Your answer should be a single number: how many lines in the data below hold the string "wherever".

___ Task input

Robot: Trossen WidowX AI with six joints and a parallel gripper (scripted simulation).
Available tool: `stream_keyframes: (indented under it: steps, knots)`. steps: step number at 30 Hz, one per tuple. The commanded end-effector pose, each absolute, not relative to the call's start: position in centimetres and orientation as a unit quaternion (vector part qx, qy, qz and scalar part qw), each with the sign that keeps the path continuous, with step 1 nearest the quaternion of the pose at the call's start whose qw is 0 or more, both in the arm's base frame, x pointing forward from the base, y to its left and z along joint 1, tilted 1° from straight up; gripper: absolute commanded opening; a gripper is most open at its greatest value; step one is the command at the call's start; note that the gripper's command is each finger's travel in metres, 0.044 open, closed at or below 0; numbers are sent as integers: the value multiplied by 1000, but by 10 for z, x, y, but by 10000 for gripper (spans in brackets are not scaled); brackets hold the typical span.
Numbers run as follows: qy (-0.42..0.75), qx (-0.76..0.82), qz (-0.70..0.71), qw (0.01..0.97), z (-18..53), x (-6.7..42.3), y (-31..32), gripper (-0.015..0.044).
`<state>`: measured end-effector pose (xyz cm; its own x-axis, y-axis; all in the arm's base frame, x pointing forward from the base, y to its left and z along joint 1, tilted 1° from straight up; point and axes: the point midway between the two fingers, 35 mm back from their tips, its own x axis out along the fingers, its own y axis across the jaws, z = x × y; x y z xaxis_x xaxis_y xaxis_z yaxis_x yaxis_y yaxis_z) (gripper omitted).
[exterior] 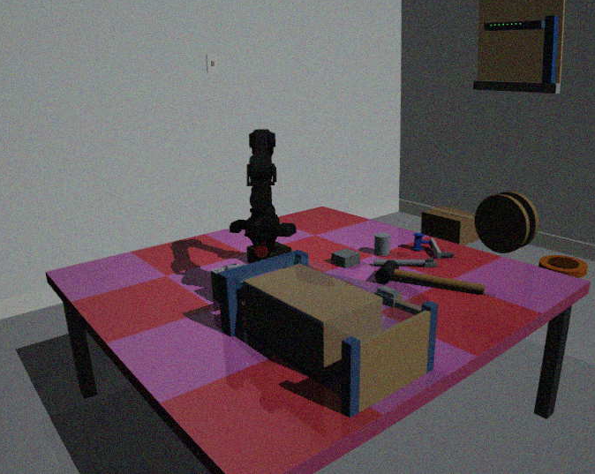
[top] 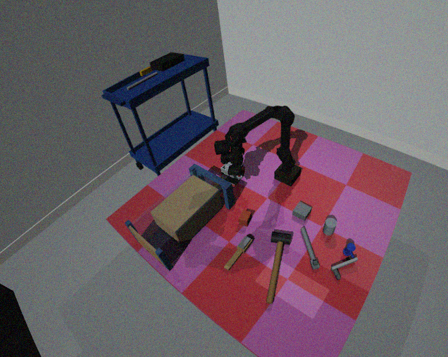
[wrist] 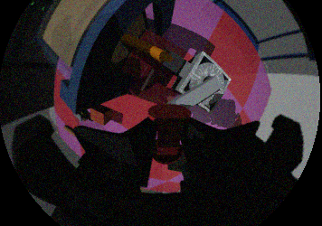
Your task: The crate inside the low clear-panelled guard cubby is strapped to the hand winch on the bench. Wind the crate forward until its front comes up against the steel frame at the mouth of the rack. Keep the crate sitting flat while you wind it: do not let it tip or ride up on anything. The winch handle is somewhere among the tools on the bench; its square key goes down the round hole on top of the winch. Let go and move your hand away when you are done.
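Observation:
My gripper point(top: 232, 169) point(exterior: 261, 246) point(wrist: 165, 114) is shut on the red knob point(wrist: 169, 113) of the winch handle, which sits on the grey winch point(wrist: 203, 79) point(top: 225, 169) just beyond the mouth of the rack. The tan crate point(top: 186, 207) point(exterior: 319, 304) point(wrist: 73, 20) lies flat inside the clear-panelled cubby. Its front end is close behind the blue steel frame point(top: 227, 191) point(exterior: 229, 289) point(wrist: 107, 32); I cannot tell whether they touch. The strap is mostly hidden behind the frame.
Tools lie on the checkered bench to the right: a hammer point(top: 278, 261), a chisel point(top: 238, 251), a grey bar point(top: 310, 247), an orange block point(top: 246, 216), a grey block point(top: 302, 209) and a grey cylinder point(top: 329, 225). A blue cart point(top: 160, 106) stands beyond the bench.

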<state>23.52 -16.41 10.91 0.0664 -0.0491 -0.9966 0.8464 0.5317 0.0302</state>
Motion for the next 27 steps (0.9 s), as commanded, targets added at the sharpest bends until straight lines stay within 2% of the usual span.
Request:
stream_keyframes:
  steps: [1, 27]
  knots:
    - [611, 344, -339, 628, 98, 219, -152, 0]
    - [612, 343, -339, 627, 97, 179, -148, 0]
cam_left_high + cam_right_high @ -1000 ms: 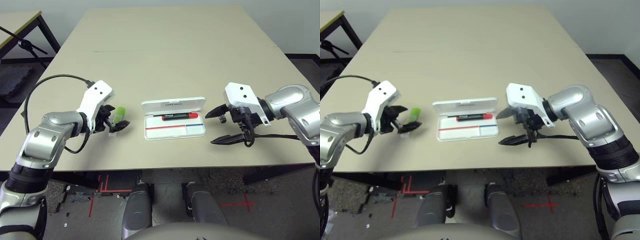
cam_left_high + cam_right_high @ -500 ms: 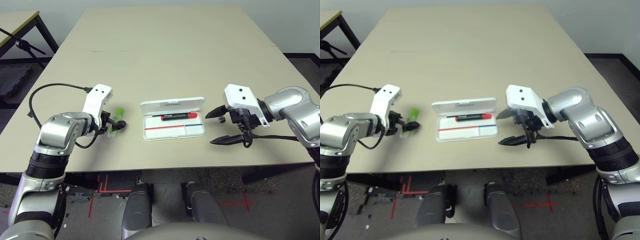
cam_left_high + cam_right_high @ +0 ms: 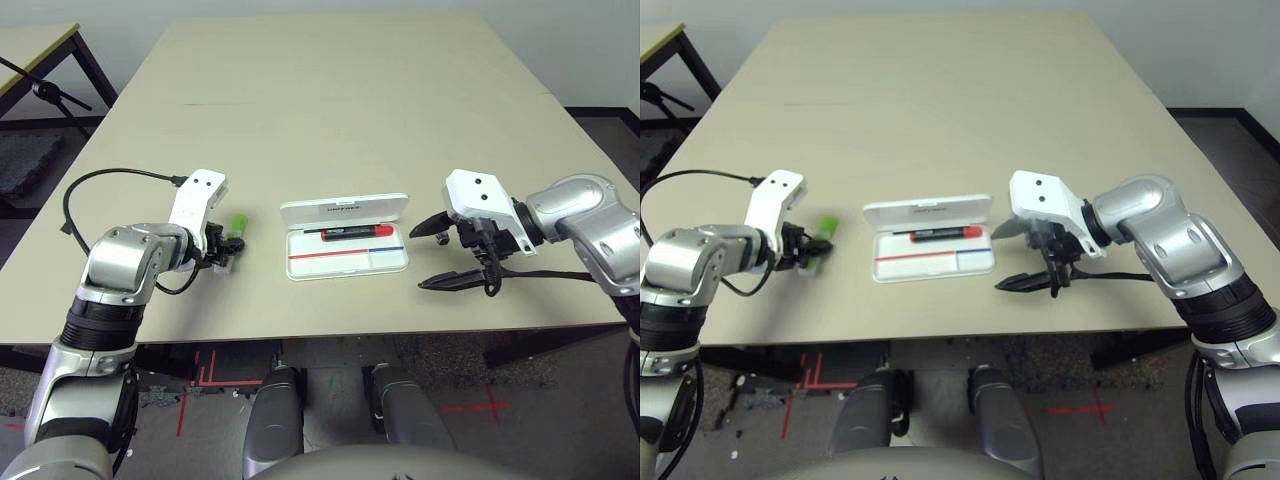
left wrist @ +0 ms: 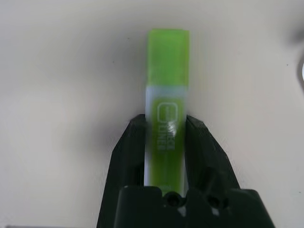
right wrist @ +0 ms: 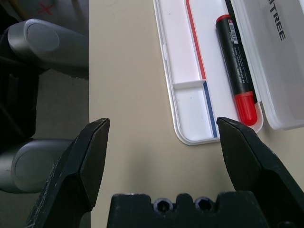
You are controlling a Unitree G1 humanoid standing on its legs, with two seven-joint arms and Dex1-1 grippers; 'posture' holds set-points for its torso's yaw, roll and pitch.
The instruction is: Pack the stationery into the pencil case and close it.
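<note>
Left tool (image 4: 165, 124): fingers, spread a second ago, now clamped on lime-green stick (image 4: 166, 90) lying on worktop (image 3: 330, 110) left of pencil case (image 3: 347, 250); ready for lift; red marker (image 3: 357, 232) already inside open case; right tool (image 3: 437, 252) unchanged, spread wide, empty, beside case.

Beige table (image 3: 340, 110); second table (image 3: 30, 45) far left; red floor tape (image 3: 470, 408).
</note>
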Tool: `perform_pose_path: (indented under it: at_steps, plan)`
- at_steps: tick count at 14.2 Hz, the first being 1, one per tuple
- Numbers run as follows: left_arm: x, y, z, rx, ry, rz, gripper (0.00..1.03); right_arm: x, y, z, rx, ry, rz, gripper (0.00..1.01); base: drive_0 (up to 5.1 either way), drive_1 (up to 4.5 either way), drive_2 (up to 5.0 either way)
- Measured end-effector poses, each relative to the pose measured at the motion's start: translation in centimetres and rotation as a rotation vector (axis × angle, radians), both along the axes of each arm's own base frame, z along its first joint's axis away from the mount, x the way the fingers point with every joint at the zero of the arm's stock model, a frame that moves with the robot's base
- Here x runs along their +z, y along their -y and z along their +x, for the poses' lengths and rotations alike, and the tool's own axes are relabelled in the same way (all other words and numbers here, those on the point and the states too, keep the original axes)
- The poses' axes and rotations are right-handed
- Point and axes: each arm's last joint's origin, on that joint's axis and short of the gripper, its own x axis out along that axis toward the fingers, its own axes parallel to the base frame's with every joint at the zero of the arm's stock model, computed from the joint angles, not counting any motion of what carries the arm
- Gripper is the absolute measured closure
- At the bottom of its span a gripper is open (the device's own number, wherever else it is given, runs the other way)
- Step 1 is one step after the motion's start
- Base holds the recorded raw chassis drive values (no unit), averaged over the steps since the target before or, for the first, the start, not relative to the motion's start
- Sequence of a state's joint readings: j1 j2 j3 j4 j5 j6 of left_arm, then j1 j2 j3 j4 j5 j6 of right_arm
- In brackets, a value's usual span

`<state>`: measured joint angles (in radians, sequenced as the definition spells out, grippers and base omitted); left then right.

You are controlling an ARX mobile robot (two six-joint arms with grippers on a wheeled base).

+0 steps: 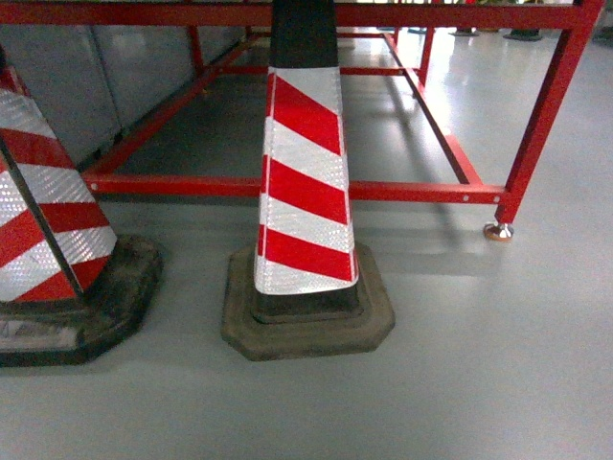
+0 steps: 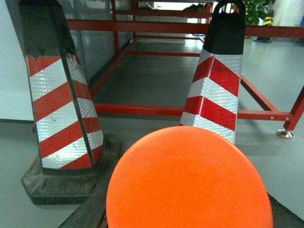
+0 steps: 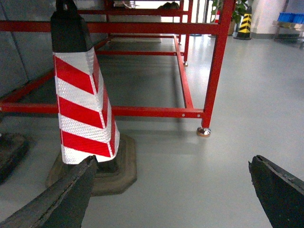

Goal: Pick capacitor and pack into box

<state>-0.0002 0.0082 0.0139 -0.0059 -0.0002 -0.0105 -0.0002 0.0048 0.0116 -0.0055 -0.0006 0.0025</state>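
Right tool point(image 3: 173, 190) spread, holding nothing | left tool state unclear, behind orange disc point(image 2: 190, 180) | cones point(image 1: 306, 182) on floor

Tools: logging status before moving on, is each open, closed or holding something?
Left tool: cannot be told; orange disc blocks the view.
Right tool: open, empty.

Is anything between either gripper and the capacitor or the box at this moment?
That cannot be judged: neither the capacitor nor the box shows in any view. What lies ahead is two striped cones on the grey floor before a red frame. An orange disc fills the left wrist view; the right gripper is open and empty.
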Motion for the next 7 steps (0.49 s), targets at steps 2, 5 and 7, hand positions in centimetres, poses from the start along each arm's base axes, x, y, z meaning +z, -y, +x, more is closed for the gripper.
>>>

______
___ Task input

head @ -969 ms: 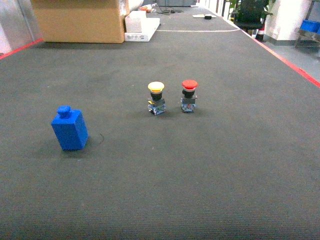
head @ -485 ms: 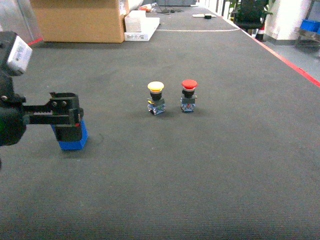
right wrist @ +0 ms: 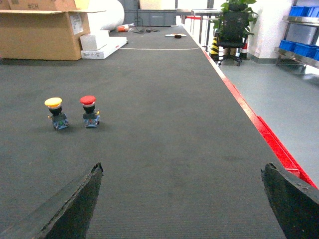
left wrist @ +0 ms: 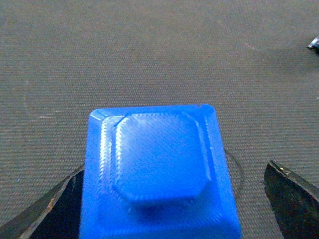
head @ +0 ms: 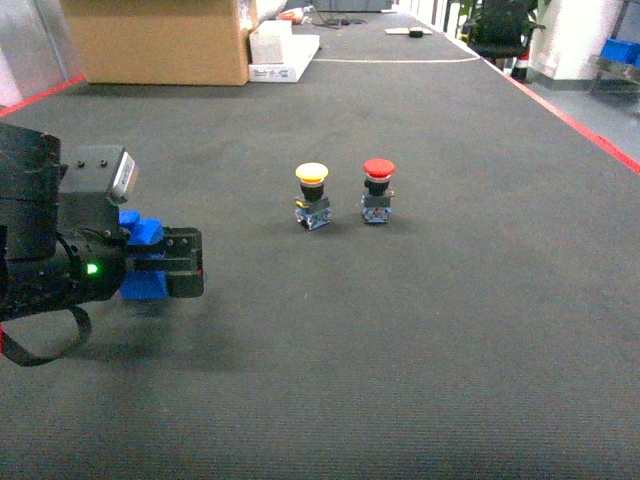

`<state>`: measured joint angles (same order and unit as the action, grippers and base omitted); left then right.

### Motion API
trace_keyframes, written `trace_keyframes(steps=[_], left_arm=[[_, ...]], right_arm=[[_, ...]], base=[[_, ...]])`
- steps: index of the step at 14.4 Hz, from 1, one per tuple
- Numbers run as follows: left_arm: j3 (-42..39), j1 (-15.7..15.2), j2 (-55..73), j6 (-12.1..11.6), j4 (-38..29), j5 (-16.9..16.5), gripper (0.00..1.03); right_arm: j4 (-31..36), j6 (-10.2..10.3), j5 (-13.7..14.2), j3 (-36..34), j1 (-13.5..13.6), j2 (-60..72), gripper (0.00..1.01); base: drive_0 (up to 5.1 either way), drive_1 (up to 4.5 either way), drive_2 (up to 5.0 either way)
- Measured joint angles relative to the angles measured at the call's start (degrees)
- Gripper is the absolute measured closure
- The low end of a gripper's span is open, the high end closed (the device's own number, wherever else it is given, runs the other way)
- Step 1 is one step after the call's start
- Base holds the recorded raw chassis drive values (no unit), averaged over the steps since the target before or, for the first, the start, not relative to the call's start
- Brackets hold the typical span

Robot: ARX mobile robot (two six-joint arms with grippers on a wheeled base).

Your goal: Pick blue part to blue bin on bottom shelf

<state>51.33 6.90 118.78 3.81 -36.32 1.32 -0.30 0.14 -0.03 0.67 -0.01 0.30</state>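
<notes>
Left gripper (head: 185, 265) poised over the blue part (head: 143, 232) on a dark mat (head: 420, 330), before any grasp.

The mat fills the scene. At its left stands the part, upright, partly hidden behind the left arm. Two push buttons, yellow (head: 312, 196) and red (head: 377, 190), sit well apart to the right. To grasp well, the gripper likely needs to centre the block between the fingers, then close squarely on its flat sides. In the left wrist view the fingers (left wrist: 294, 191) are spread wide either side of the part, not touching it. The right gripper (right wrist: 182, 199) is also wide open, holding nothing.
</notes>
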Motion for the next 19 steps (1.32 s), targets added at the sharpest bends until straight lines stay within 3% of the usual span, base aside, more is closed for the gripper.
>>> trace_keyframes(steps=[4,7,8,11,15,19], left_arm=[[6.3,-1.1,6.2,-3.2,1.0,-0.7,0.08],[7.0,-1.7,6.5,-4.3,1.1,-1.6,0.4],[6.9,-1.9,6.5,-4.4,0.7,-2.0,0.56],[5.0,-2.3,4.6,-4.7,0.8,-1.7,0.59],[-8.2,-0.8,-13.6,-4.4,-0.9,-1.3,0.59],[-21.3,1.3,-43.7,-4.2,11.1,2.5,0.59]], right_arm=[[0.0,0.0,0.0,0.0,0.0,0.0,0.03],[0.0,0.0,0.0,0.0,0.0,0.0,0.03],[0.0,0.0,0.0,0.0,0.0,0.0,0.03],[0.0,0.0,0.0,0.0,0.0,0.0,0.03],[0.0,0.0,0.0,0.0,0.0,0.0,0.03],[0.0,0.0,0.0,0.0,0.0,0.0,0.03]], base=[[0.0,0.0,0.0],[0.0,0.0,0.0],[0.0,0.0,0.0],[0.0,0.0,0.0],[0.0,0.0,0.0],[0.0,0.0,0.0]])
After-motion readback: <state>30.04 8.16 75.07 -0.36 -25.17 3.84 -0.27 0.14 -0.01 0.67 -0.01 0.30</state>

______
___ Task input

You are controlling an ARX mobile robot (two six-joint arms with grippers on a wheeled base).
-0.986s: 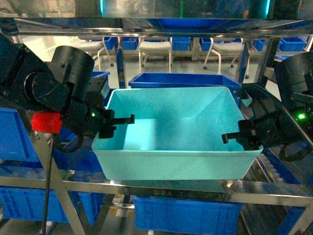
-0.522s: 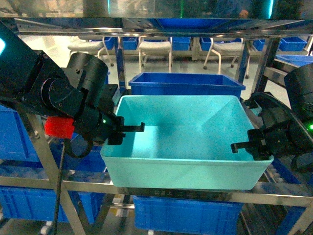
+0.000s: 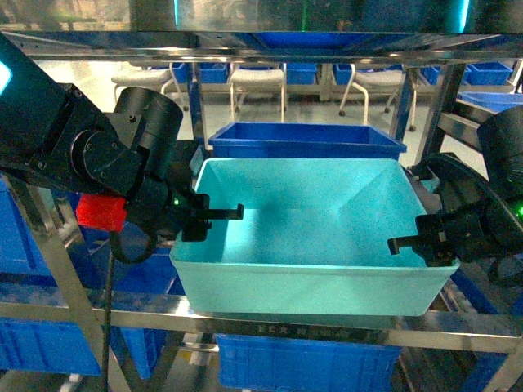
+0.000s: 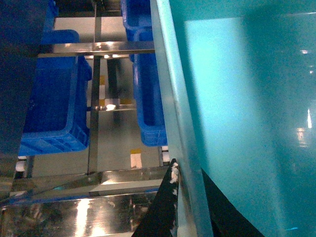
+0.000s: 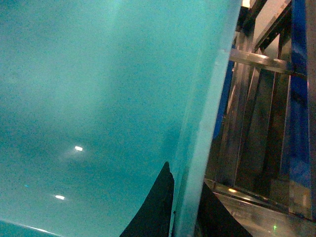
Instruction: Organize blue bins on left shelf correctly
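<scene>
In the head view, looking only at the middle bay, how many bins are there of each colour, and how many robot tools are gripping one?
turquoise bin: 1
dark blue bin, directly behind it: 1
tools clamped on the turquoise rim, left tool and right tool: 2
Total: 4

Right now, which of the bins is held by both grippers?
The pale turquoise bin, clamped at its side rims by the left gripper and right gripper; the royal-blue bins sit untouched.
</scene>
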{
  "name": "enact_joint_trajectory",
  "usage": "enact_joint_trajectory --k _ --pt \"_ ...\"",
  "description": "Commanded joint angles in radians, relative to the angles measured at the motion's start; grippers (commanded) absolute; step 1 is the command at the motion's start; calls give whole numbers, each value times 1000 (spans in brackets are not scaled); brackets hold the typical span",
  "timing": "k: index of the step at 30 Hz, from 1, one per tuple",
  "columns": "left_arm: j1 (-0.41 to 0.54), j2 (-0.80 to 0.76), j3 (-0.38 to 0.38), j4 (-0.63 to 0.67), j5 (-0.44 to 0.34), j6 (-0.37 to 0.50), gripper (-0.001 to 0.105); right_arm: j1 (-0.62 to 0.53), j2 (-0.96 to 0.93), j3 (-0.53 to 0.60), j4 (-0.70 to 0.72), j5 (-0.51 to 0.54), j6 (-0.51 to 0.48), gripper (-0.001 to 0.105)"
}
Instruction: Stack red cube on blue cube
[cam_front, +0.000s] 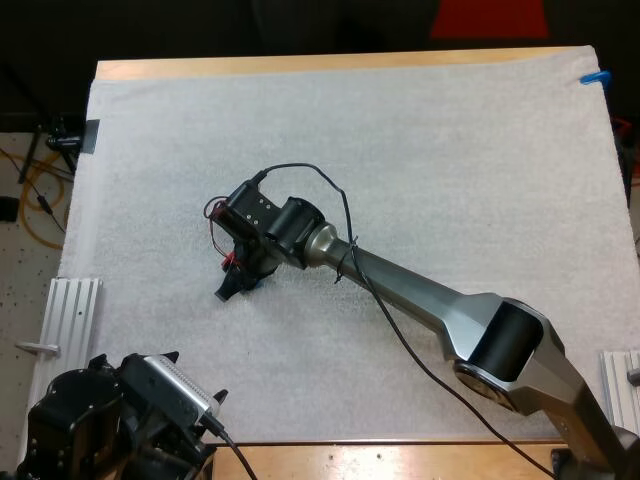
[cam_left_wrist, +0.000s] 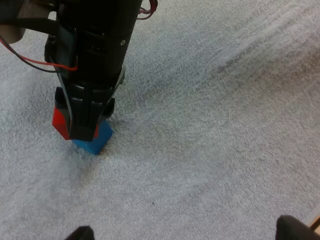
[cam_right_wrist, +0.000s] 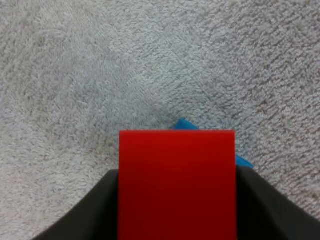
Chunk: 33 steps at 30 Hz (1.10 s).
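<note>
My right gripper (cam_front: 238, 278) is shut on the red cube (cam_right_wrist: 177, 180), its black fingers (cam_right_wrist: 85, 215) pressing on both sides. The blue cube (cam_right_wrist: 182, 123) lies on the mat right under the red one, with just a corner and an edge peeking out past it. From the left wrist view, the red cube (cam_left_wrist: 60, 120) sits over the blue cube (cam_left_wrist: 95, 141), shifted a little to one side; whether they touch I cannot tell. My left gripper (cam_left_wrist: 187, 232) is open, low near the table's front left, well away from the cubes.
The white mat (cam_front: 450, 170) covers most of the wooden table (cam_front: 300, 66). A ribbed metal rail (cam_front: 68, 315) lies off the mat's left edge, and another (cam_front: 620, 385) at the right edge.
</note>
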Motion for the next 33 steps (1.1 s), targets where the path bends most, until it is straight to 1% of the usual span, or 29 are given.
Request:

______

* **Exercise answer**
2